Dalam sebuah hadis riwayat imam Muslim di sebutkan:
”Hendaklah engkau beriman kepada Allah, para malaikat-Nya, kitab-kitab-Nya, para rasul-rasul-Nya, hari akhir, dan hendaklah engkau beriman kepada qadar ketentuan baik dan buruk. ’(Al-Hadits).

Ditinjau dari sumbernya agama-agama yang dikenal manusia terdiri atas dua jenis agama yaitu:
a.         Agama wahyu: yaitu agama yang diterima oleh akal manusia dari Allah melalui malaikat Jibril dan disebarkan oleh Rasul-Nya kepada manusia. Agama wahyu disebut pula sebagai agama samawi atau agama langit. Agama Islam termasuk agama wahyu, agama samawi atau agama langit.
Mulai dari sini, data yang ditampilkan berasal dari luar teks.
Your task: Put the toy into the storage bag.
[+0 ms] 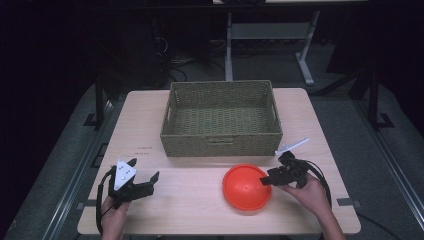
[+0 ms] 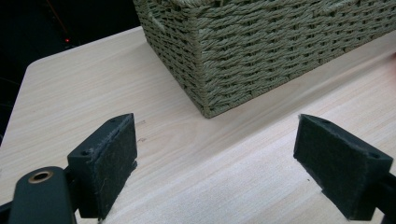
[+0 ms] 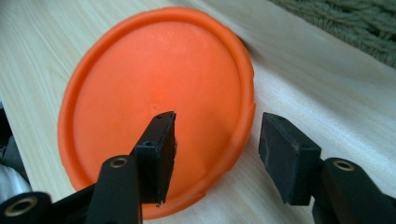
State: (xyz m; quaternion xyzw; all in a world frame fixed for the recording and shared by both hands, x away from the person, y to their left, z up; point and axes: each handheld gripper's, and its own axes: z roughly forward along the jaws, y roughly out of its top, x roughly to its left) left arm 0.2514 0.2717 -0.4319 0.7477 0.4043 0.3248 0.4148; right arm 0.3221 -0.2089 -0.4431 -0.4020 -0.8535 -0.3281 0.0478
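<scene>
- Orange disc (image 3: 154, 93): a shallow moulded plastic piece with a raised rim, lying flat on the surface (image 1: 190, 200). Judged light, stiff and smooth, so likely to slide under a loose pinch.
- Hold: the rim edge nearest the right tongs (image 3: 217, 149) looked the best purchase. One jaw stood over the disc's face, the other outside the rim, part-open and not yet pressing on it.
- Woven basket (image 1: 220, 117): empty, beyond the right tongs.
- Left tongs (image 2: 215, 163): well apart from the disc, jaws wide open, holding nothing, near the basket's corner.
</scene>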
b.        Agama budaya: yaitu agama yang bersumber dari ajaran seorang manusia yang dipandang mempunyai pengetahuan mendalam tentang kehidupan. Agama budaya di sebut pula sebagai agama ardhi atau agama bumi. Contoh agama budaya dalam agama Budha yang merupakan ajaran Budha Gautama (Aminuddin dkk, 2005)[2].
2.         Tujuan Aqidah Islam
Tujuan aqidah Islam bagi setiap muslim adalah:
a.         Memupuk dan mengembangkan dasar ketuhanan yang ada sejak lahir. Hal ini karena manusia adalah makhluk yang berketuhanan sejak ia dilahirkan.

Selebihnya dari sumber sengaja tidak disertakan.